Adapun, penanganan sumur minyak ilegal diatur pada poin kedua, yakni kerja sama produksi sumur minyak BUMD atau kooperasi.
"Nantinya kegiatan sumur masyarakat [ilegal] akan dipayungi di bawah BUMD atau kooperasi, yang selanjutnya akan melakukan kemitraan dengan KKKS sehingga tetap di bawah naungan kontrak kerja sama migas dan masih sesuai dengan Undang-Undang Migas," kata Tri dikutip Selasa (29/4/2025).
Tri menjelaskan khusus kerja sama dengan BUMD atau Koperasi, agar lepas dari illegal drilling, pemerintah akan memberikan kesempatan produksi selama empat tahun. Dengan catatan, tidak ada penambahan sumur baru.
"Dalam empat tahun dilakukan upaya perbaikan atau pembinaan agar sesuai dengan good engineering practices," ujarnya.
Namun, jika dalam waktu empat tahun atau waktu yang ditentukan tidak ada perbaikan atau ada penambahan sumur baru, maka sumur akan diserahkan kepada Direktorat Jenderal Penegakan Hukum (Ditjen Gakkum) ESDM.
"Perlu inventarisasi sumur minyak masyarakat yang boleh dilakukan kerja sama produksi sumur minyak BUMD atau koperasi," tuturnya.
Tri menegaskan saat ini regulasi terkait sumur minyak masyarakat telah berada pada tahap harmonisasi di Kementerian Hukum dan HAM untuk memastikan keselarasan dan kesesuaian.
Sebelumnya, Kepala Satuan Kerja Khusus Pelaksana Kegiatan Usaha Hulu Minyak dan Gas Bumi (SKK Migas) Djoko Siswanto mengungkapkan sumur-sumur yang dikelola oleh masyarakat dapat menghasilkan produksi minyak hingga 8.000 barel minyak per hari (bph).
"Kami pernah melakukan forum bersama dengan Polda, dengan TNI, dengan pemerintah daerah, itu bisa mencapai 8.000 barrel of oil per day.
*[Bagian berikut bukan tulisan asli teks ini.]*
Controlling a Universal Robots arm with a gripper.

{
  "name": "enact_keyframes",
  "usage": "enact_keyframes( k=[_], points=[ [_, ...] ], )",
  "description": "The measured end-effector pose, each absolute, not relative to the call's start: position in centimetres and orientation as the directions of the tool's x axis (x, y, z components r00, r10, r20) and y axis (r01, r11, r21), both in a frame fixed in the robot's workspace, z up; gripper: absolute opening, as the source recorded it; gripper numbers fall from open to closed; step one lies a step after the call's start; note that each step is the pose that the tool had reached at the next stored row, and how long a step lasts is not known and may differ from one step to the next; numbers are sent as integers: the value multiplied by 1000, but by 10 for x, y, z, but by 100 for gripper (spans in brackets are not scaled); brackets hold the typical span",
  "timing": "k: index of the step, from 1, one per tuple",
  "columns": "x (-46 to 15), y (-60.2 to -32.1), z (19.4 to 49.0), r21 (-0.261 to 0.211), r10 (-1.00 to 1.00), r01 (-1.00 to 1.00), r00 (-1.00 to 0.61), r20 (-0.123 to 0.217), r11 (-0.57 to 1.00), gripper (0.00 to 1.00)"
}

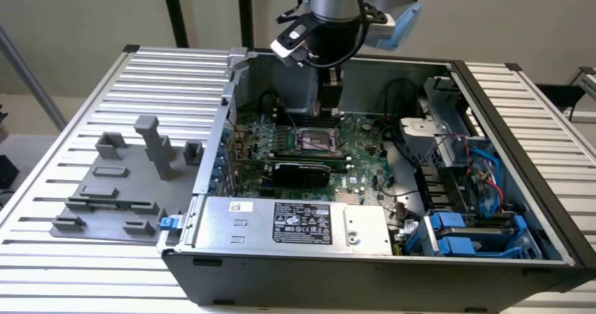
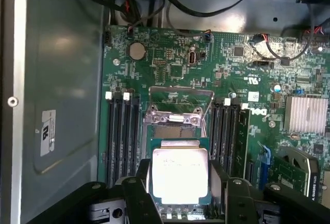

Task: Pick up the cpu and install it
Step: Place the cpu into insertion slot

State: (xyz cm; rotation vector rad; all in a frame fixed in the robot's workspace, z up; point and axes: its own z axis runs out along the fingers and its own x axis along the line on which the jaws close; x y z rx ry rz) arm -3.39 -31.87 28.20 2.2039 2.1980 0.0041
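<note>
The cpu [image 2: 179, 175], a square chip with a shiny silver top and a thin green rim, sits between my two black fingers [image 2: 140, 185], which press on its opposite sides. My gripper [image 2: 179, 182] is shut on it. Just beyond the chip lies the motherboard socket [image 2: 178, 111] with its metal load frame swung open. In the exterior view my gripper [image 1: 329, 107] hangs inside the open computer case, a little above and behind the socket [image 1: 317, 141]. I cannot tell whether the chip touches the socket.
RAM slots [image 2: 121, 131] flank the socket on both sides. A silver heatsink [image 2: 305, 114] and black cables [image 2: 206, 7] lie nearby. The power supply [image 1: 289, 220] fills the case's near side, with blue drive bays [image 1: 465, 234] at the exterior view's right. Grey fixture blocks [image 1: 121, 181] stand outside the case on its left.
</note>
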Motion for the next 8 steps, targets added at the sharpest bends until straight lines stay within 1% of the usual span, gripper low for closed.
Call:
enact_keyframes(
  k=[4,8],
  points=[
    [-34,-319,276,22,997,997,72,-19,-71,55],
    [-34,-319,270,32,996,996,83,-18,-82,55]
  ],
)
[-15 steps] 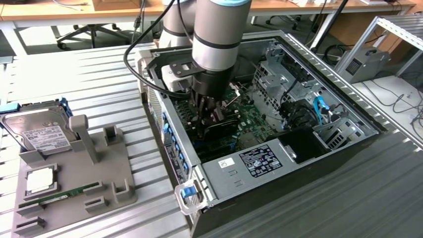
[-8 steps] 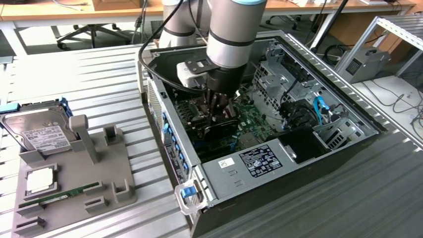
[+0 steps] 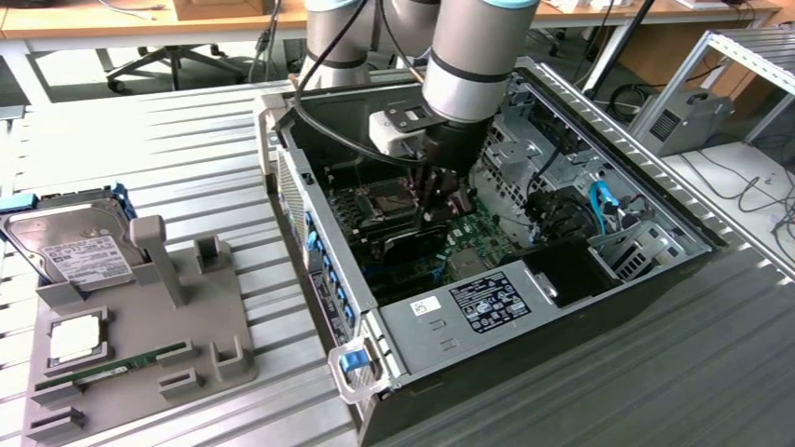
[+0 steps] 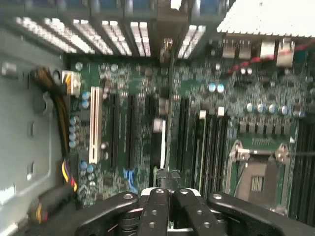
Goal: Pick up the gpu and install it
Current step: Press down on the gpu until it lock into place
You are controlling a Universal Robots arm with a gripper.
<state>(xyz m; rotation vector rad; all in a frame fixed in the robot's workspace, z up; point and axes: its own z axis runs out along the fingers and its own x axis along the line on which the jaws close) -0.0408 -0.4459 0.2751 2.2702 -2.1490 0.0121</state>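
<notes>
My gripper [image 3: 437,191] is lowered into the open computer case [image 3: 410,321], above the green motherboard [image 3: 478,237]. Its fingers [image 4: 156,196] stand close together, shut on the gpu [image 4: 164,142]. In the wrist view the gpu appears edge-on as a thin dark card running away from the gripper [image 4: 167,189]. It hangs upright over the row of long expansion slots [image 4: 130,128] on the motherboard [image 4: 221,98], lined up along them. I cannot tell whether its lower edge touches a slot. In the exterior view the gpu [image 3: 434,212] is a narrow dark strip under the fingers.
A grey holder [image 3: 149,326] on the exterior view's left carries a silver hard drive [image 3: 74,251], a processor chip [image 3: 77,337] and a green RAM stick [image 3: 112,366]. Inside the case are yellow cables [image 4: 64,128], the processor socket [image 4: 256,177] and blue cables [image 3: 602,200].
</notes>
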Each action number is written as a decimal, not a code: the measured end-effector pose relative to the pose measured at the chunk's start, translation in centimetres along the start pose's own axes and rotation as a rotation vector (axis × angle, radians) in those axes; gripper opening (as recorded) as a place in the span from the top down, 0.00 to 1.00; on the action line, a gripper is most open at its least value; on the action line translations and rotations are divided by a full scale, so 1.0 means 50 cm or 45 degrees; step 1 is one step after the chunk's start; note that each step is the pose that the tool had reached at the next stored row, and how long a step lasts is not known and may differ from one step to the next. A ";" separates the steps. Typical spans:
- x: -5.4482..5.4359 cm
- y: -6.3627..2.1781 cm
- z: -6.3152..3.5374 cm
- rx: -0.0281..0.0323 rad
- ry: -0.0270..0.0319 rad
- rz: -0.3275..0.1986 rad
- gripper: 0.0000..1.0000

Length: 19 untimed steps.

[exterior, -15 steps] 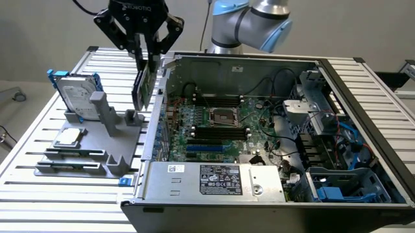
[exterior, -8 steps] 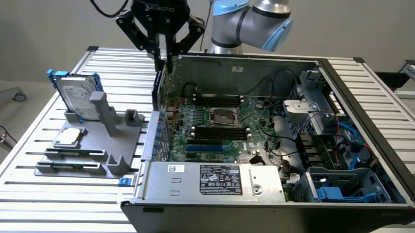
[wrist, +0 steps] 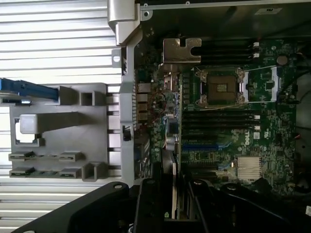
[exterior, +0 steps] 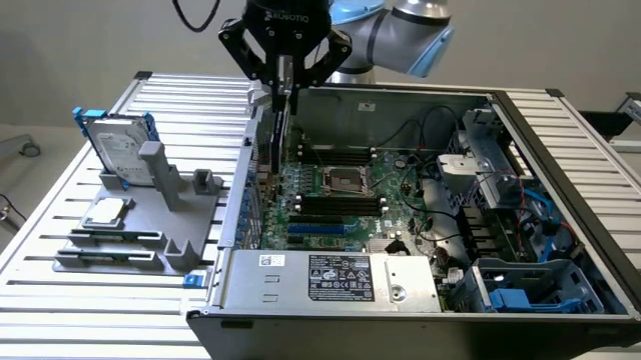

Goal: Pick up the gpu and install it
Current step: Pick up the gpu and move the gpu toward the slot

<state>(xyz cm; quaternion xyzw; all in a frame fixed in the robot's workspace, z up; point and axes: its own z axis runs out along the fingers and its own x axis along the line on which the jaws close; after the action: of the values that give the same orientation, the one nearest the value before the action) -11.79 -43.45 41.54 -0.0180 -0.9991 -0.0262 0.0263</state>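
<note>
Open computer case [exterior: 421,334], tool [exterior: 284,88] gripping gpu [exterior: 275,135], slatted table [exterior: 80,300], grey wall [exterior: 80,37]

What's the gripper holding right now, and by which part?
The gpu, pinched by its upper edge in the gripper, hanging upright and edge-on over the motherboard.

This was a robotics lab set up as a test bench for computer assembly. 1 industrial robot arm [exterior: 401,26] reached over a slatted aluminium table [exterior: 90,315], its gripper [exterior: 285,79] clamped on the gpu [exterior: 275,139] above an open computer case [exterior: 561,172] with its motherboard [exterior: 335,195] exposed. Beside the case a grey fixture [exterior: 150,240] held loose parts, among them 1 hard drive [exterior: 115,154], before a plain grey wall [exterior: 80,37].
</note>
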 end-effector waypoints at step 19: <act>-0.160 0.055 0.061 0.0017 0.0001 -0.005 0.74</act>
<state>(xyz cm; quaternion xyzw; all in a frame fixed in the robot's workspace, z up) -3.88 -40.81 38.19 -0.0161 -0.9992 -0.0256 0.0263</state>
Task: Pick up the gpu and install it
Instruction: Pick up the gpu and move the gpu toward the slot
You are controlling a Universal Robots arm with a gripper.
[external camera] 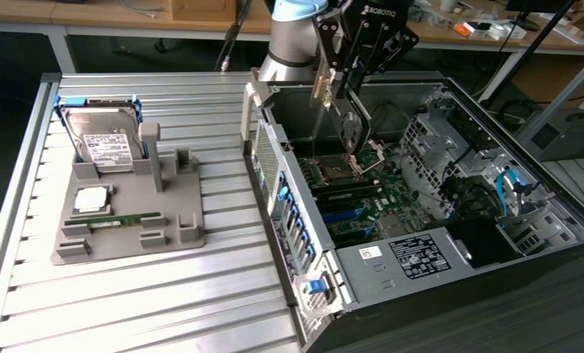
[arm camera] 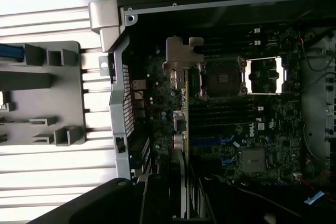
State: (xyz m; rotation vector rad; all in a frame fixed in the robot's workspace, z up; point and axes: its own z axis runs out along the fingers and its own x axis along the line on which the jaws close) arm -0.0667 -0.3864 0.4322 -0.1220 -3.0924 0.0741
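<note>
The tool [external camera: 343, 82] is clamped on the gpu [external camera: 352, 131], which hangs on edge beneath it. The motherboard [external camera: 371, 202] lies below the card inside the open case [external camera: 269, 143], with a clear gap between them.

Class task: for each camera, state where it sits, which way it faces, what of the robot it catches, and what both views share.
Exterior view: off the arm, above, looking down on the slatted table and open computer case; shows the arm and gripper holding the gpu upright.
Wrist view: on the wrist, looking down along the edge-on gpu onto the motherboard; shows the gripper's dark parts.
Shared: gpu, computer case, motherboard, grey holder.
</note>
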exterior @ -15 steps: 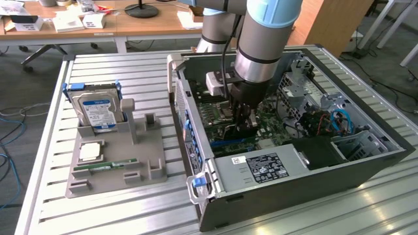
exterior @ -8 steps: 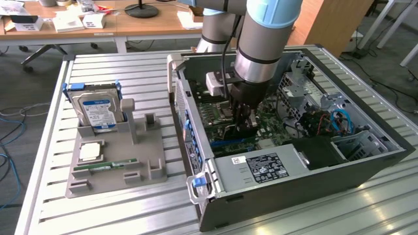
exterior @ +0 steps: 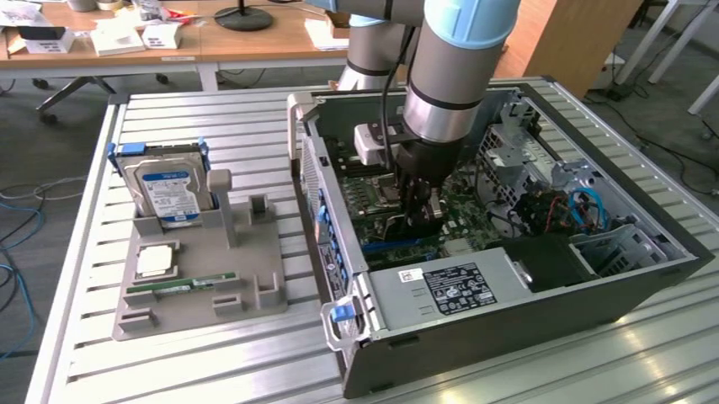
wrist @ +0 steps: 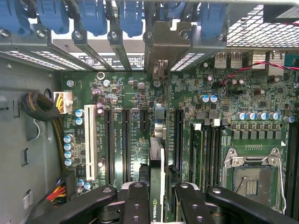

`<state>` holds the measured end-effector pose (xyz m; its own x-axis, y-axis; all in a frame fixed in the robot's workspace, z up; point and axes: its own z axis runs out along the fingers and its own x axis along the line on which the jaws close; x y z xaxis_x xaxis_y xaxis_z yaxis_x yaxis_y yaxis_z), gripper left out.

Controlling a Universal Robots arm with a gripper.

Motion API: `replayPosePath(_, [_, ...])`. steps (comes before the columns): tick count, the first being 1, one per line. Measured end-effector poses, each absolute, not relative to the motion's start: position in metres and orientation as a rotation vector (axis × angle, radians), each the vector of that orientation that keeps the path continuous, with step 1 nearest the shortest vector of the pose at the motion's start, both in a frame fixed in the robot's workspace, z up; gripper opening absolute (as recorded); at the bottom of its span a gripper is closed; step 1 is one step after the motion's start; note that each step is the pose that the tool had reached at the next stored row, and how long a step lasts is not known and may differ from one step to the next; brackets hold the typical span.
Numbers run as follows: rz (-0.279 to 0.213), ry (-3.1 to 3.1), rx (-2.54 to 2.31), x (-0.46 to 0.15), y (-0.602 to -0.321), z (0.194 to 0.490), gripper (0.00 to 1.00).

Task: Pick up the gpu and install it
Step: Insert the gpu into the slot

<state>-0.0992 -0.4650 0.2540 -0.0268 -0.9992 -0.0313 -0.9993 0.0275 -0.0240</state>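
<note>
The gpu (wrist: 157, 168) is seen edge-on in the wrist view, a thin card with a green logo strip near my fingers and its metal bracket reaching toward the case's rear slots. My gripper (wrist: 161, 205) is shut on it, one black finger (wrist: 135, 203) on each side. The card stands upright over the green motherboard (wrist: 117, 93), in line with the long black expansion slots (wrist: 126, 140). In the exterior view my gripper (exterior: 418, 206) is down inside the open computer case (exterior: 540, 311), with the gpu (exterior: 393, 220) as a dark shape beneath it.
Blue slot latches (wrist: 93, 18) line the case's rear wall. A CPU socket (wrist: 250, 179) and a cable bundle (wrist: 42, 107) flank the slots. On the exterior view's left, a grey holder (exterior: 197, 295) carries a blue-labelled hard drive (exterior: 167, 192) and a memory stick (exterior: 180, 286).
</note>
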Motion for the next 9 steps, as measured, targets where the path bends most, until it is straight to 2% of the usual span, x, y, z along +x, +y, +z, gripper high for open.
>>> replayPosePath(9, [0.007, 2.223, -2.163, -0.0992, -0.4650, 0.2539, 0.26])
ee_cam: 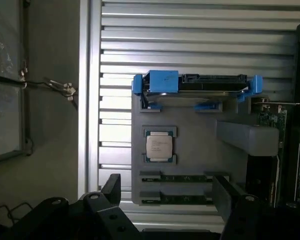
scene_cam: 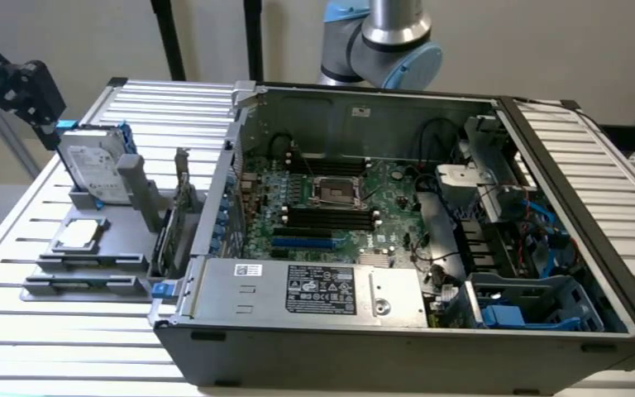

Akan tetapi, sekarang ini terhenti karena ini quote and quote masih ilegal," kata Djoko dalam rapat bersama Komisi XII DPR RI, Kamis (27/2/2025).
Jika regulasi diterbitkan, Djoko optimistis produksi minyak dari sumur-sumur menganggur tersebut bisa meningkat dari 8.000 bph menjadi 10.000— 30.000 bph, terutama dari wilayah Sumatra Selatan, Aceh, dan Jawa.